• Action item:
Your answer must hold only the lines below from the line containing "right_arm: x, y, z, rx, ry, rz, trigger" through the line containing "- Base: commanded", each reproduced exactly.

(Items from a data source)
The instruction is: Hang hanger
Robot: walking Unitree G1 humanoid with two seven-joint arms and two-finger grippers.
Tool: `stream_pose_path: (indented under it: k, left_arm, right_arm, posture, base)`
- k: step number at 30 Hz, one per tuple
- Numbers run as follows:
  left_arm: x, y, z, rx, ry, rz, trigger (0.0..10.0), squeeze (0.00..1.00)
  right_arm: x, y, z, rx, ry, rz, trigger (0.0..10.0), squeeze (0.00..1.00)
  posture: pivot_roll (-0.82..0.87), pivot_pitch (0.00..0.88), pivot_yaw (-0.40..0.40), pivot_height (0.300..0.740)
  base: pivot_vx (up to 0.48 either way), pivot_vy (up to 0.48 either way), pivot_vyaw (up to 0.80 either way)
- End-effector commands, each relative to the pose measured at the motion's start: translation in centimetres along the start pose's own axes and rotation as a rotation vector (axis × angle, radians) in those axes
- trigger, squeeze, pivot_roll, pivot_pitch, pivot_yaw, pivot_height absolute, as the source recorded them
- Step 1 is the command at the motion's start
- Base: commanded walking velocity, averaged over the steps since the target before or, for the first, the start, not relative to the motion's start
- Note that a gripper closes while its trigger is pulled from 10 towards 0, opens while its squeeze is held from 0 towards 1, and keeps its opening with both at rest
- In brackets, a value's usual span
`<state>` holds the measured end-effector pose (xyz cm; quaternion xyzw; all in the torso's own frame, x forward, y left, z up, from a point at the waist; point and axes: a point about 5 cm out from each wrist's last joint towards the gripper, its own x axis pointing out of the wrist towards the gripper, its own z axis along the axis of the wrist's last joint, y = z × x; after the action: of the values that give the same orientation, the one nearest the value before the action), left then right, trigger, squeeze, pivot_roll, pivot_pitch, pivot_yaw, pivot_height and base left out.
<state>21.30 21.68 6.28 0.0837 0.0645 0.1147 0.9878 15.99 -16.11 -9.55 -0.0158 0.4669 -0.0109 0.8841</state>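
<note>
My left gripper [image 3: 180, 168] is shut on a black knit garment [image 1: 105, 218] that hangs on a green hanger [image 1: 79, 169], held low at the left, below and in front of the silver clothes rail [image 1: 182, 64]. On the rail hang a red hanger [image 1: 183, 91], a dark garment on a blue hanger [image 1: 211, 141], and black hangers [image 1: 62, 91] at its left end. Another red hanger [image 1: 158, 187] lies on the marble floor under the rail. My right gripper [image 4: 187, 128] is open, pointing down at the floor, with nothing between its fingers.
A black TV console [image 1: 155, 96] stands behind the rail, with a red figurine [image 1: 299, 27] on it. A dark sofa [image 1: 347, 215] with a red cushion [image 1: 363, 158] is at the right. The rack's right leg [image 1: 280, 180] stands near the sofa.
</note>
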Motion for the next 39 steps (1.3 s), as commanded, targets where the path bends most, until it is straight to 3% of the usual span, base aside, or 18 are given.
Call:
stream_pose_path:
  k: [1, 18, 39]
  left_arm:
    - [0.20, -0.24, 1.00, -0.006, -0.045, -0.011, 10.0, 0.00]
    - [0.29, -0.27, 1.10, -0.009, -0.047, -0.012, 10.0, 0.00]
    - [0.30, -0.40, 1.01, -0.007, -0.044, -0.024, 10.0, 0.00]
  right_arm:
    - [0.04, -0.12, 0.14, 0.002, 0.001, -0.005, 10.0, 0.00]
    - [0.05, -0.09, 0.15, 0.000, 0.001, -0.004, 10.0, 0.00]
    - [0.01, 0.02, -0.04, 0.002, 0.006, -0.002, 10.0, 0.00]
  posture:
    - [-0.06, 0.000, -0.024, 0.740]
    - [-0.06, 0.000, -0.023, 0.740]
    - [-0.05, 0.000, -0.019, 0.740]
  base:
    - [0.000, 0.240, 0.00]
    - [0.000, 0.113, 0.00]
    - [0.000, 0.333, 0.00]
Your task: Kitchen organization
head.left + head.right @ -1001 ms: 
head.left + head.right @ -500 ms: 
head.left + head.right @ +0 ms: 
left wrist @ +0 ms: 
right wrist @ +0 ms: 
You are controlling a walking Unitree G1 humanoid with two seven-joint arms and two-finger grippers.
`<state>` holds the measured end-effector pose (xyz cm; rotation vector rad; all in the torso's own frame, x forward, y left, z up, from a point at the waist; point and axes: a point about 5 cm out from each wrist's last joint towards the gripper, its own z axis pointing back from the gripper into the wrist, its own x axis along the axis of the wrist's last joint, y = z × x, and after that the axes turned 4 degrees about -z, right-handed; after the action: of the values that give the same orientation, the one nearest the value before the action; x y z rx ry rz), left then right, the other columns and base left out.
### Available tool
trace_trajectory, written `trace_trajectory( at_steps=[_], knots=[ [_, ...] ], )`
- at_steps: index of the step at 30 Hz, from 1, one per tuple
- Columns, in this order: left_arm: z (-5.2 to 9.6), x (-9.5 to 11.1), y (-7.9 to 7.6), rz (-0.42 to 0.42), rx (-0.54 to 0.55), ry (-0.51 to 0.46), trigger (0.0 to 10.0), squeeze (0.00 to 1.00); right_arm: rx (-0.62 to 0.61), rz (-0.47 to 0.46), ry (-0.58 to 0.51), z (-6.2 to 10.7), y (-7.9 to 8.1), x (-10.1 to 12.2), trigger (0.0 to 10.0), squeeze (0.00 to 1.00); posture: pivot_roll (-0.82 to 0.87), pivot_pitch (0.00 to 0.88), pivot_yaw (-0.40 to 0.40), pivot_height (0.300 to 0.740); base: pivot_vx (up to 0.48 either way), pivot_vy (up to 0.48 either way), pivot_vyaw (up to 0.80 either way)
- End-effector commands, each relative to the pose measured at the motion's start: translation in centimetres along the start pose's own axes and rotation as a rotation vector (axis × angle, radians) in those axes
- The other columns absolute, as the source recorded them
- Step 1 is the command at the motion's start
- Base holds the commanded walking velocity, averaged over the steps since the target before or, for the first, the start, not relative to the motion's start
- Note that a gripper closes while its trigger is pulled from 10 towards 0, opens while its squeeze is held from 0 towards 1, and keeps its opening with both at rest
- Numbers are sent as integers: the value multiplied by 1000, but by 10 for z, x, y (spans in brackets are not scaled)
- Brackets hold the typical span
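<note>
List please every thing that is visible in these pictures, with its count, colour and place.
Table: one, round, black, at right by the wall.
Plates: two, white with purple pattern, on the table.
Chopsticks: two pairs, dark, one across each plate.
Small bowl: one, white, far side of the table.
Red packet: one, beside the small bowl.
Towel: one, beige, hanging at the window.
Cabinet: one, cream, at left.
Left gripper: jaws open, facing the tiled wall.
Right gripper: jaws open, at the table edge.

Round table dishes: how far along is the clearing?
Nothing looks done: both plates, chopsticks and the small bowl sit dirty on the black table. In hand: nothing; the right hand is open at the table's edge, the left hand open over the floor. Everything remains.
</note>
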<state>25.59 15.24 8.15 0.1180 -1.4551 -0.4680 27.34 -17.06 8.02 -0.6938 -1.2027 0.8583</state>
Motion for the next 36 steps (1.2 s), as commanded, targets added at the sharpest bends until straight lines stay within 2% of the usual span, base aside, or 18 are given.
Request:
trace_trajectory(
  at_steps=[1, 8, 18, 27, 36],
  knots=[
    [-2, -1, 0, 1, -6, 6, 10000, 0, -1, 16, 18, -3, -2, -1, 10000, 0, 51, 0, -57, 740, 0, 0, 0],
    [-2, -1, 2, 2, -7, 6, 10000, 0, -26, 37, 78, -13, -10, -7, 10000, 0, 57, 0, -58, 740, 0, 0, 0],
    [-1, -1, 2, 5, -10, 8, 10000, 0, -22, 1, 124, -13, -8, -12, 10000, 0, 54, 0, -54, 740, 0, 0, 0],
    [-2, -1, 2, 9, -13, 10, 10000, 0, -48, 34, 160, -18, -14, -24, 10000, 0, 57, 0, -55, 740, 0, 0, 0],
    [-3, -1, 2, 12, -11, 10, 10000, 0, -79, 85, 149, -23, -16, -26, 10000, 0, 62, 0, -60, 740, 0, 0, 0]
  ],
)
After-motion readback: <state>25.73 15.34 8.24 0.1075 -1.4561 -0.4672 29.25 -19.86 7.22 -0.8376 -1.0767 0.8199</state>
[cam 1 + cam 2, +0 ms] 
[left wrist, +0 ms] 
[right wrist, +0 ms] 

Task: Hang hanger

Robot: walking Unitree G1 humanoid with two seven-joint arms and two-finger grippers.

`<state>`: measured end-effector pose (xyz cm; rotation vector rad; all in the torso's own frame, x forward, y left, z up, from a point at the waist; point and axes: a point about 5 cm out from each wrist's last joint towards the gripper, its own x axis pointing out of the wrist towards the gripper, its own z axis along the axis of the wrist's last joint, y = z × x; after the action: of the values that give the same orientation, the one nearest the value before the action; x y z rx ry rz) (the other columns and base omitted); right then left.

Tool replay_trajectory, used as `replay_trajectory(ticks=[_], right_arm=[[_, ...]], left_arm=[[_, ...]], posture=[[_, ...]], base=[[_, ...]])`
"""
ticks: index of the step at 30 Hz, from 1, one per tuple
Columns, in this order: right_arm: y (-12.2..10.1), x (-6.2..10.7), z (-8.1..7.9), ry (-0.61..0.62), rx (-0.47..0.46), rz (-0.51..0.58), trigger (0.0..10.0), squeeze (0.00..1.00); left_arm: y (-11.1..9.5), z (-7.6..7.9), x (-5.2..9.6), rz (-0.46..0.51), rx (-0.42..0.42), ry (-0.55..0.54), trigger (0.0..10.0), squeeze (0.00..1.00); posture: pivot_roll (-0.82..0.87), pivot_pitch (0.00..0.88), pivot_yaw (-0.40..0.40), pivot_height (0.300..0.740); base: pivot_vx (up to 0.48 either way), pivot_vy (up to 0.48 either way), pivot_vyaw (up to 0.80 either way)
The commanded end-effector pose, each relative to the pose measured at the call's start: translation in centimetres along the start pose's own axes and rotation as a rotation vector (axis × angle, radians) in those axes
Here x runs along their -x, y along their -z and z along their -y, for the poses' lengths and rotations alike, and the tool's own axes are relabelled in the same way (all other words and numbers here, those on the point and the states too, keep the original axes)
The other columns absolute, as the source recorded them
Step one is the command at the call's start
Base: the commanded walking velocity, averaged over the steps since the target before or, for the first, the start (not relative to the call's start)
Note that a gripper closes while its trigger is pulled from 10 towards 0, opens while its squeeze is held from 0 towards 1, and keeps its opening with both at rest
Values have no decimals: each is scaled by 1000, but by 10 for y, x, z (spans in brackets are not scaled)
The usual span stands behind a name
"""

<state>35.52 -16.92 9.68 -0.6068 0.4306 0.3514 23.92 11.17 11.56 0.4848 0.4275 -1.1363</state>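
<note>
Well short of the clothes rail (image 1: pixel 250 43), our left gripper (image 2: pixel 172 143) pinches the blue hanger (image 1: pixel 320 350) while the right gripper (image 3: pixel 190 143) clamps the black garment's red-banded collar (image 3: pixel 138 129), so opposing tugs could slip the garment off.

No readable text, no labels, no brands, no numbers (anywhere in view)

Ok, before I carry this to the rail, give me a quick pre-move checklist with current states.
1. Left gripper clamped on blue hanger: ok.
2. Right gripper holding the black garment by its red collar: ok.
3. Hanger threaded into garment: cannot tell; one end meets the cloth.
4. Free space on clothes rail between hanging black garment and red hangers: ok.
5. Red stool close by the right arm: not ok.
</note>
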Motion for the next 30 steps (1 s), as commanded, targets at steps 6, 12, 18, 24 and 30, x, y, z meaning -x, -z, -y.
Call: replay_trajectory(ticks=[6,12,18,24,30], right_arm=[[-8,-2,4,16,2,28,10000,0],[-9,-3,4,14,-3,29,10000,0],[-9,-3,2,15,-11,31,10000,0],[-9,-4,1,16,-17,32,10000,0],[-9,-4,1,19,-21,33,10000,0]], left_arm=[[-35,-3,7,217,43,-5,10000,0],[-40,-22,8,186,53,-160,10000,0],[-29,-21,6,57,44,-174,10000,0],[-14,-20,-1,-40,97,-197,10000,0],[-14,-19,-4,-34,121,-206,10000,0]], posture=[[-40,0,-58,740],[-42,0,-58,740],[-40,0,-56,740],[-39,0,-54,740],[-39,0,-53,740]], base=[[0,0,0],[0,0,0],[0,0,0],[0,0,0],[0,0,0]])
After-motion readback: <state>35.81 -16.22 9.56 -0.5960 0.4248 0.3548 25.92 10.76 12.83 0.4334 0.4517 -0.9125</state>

• The answer:
  right_arm: x, y, z, rx, ry, rz, trigger (0.0..10.0), squeeze (0.00..1.00)
  posture: pivot_roll (-0.82..0.87), pivot_pitch (0.00..0.88), pivot_yaw (-0.40..0.40), pivot_height (0.300..0.740)
  base: pivot_vx (up to 0.48 either way), pivot_vy (up to 0.48 either way), pivot_vyaw (up to 0.80 either way)
- End-effector commands, each relative to the pose measured at the motion's start: translation in centimetres along the start pose's own axes and rotation as a rotation vector (axis × angle, radians) in those axes
- trigger, squeeze, pivot_roll, pivot_pitch, pivot_yaw, pivot_height absolute, as the source recorded them
- Step 1 is the command at the motion's start
- Base: commanded walking velocity, averaged over the steps since the target before or, for the first, the start, not relative to the motion's start

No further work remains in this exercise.